Я сидел у огня, когда Иегуда неожиданно тронул мою руку. Я пошел за ним, и мы начали взбираться на утес, и взбирались все выше и выше, пока с вершины утеса не увидели Средиземное море, окутанное розовой дымкой заката. Иегуда указал мне вниз, где далеко в долине притулился Модиин, и я увидел зарево. Это не было зарево заката: горела наша деревня, горел наш Модиин.
Долгий час простояли мы на утесе, не произнося ни слова и наблюдая, как горит наша деревня. И наконец Иегуда сказал:
— Они заплатят за все: за каждый язык пламени, за каждую каплю крови, за каждую рану.
— Это не вернет нам Модиин.
— Мы сами вернем себе Модиин.
Мы обсудили, куда идти. В двадцати милях к северу от Модиина, в двух днях пешего пути для взрослого мужчины — а для нашей толпы это значило добрых четыре дня пути, — лежит на самой границе Иудеи безлюдная земля Офраим. Когда-то, сотни лет тому назад, еще до вавилонского изгнания, там была густонаселенная земля, более плодородная, чем даже покрытые террасами холмы и зеленые долины вокруг Иерусалима. В те дни здесь жило много тысяч евреев, ибо земля здесь богаче, чем где-либо в Палестине. Но во время вавилонского изгнания земля эта обезлюдела, и лишь горстка упрямцев вернулась после изгнания в эти покинутые долины.
Иегуда здесь уже бывал, и Рагеш тоже, а за много лет до них бывал здесь отец и еще несколько стариков. Но я в тот день, когда мы сюда пришли, впервые видел эту землю — громадные, суровые, поросшие лесами холмы и возвышающуюся над ними мрачную гору Офраим, раскинувшую свои массивные кряжи на восток, до самой горы Гааш; дремучие леса, в которых росли и кедр, и сосна, и береза; голые утесы и бездонные, темные, глухие ущелья.

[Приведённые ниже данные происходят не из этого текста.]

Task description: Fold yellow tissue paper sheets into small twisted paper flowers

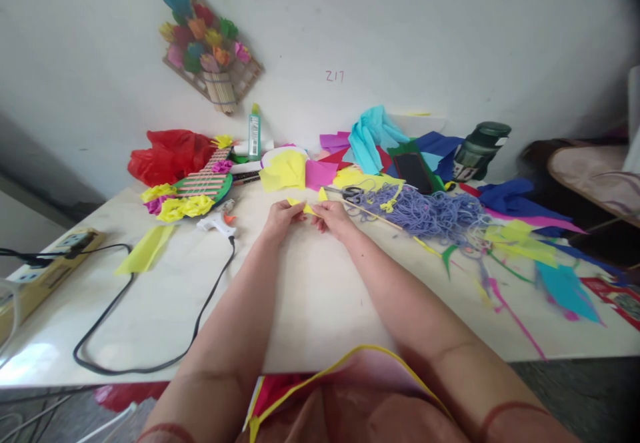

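Both my hands meet over the middle of the pale table (310, 296), pinching one small piece of yellow paper (306, 207) between them. My left hand (281, 217) grips its left end with the fingers closed. My right hand (334, 217) holds the right end, fingers curled too. A white glue gun (216, 223) lies just left of my left hand. Right of my right hand are scissors (350, 193) and a thin wooden stick (380, 216).
A heap of purple cord (430, 211) and coloured paper scraps (520, 239) cover the right side. Yellow and pink sheets (295, 171), a green glue bottle (255, 133), a red bag (170, 153), a phone (414, 169) and a dark jar (480, 149) line the back. A power strip (50, 263) and black cable (150, 336) lie left.
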`<state>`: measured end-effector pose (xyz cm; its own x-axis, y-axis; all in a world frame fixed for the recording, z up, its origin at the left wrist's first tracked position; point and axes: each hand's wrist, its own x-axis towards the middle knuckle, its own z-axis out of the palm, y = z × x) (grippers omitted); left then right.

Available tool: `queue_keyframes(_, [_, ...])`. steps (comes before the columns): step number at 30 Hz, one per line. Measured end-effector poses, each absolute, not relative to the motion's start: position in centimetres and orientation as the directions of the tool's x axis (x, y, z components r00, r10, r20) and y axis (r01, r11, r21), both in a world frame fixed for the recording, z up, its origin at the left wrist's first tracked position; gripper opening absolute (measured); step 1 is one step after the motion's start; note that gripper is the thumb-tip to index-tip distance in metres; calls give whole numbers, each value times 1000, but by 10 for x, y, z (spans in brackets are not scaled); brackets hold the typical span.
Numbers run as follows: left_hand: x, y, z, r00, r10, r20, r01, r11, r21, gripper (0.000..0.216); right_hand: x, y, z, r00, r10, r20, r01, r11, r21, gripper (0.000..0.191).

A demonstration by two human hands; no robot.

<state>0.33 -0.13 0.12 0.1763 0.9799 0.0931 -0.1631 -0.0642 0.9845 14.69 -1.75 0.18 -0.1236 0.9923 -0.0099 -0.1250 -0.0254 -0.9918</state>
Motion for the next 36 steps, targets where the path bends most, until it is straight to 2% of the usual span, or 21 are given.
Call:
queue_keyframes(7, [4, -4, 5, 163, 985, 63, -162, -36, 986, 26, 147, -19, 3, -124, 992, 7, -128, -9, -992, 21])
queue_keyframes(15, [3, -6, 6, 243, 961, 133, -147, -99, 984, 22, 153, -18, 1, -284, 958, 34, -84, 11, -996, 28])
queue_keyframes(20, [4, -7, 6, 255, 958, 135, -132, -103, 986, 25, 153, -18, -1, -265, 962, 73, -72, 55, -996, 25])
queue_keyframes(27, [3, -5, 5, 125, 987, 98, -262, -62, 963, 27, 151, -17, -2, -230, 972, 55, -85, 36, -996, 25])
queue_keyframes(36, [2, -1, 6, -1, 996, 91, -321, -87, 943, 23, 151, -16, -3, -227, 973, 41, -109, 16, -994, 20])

Когда мы вошли в Офраим, нас охватило тягостное молчание. Оборвались разговоры, затих даже несмолкавший детский смех. Мы вступили в узкую долину и пошли по ней куда-то вниз, сквозь буйно разросшийся дикий лес, куда солнечный свет полосами проникал сверху и разбивался в листве на мелкие блики. Иногда мимо нас проносились олени, однажды в зарослях залаял шакал, и много других неведомых нам звуков доносилось из чащи. В глубине долины чернело болото, с которого, когда мы шли мимо, взлетели журавли и цапли. Несколько часов мы месили ногами грязь, пробираясь по трясине, и наконец добрались до небольшой, укрытой со всех сторон долины, усыпанной желтыми листьями и сосновыми иглами. Здесь царило мрачное безмолвие, и сюда почти не добирался солнечный свет.
Мы, оставившие свои дома, снова обрели пристанище. Это было начало.
Часть третья
ЭЛЬАЗАР — КРАСА БИТВЫ
Мрачное это было место, земля Офраим, и чем дальше мчались дни, тем более мрачным оно нам казалось. Пепел Модиина не успел еще остыть, как сотни других деревень в Иудее превратились в факелы, зажженные во славу греческой цивилизации. И в нашу укромную долину стали стекаться беглецы — кто в одиночку, кто парами, а то и по пяти и по десяти человек.
Наше убежище кто-то назвал словом «Мара», (Мара — желчь (иврит).) ибо оно родилось в скорби и страдании, и это название так и сохранилось за долиной.
Беглецы шли сюда, в Мару, потому, что им было все равно куда идти, потому, что они слышали: здесь, в Маре, сыновья Мататьягу.
Аполлоний, главный наместник Иерусалима и Иудеи, расставил вдоль дороги из Модиина в Хадид семьсот кольев, на которых торчали головы евреев — расплата за голову Апелла на алтаре Афины. С пятью тысячами наемников рыскал Аполлоний по всей Иудее, из конца в конец, убивая, сжигая и разрушая. А мы скрывались в горах и поначалу бездействовали, пока исстрадавшиеся люди не стали приставать к Мататьягу:
— Что мы будем делать?
— Мы будем сражаться, — ответил Иегуда. Но одно дело было говорить это здесь, спрятавшись в укромной долине, другое — быть в деревне, когда туда приходит враг.
Старик-адон молчал. Как постарел он за последний год! Волосы его еще более побелели, щеки ввалились, и лишь его крупный крючковатый нос напоминал о прежнем адоне — человеке несокрушимой и непреклонной воли. Часами сидел он один, подперев кулаком подбородок, и думал, размышлял, мечтал Бог знает о чем. И мне нередко казалось, что когда люди приступают к нему со своими заботами, он не видит и не слышит их.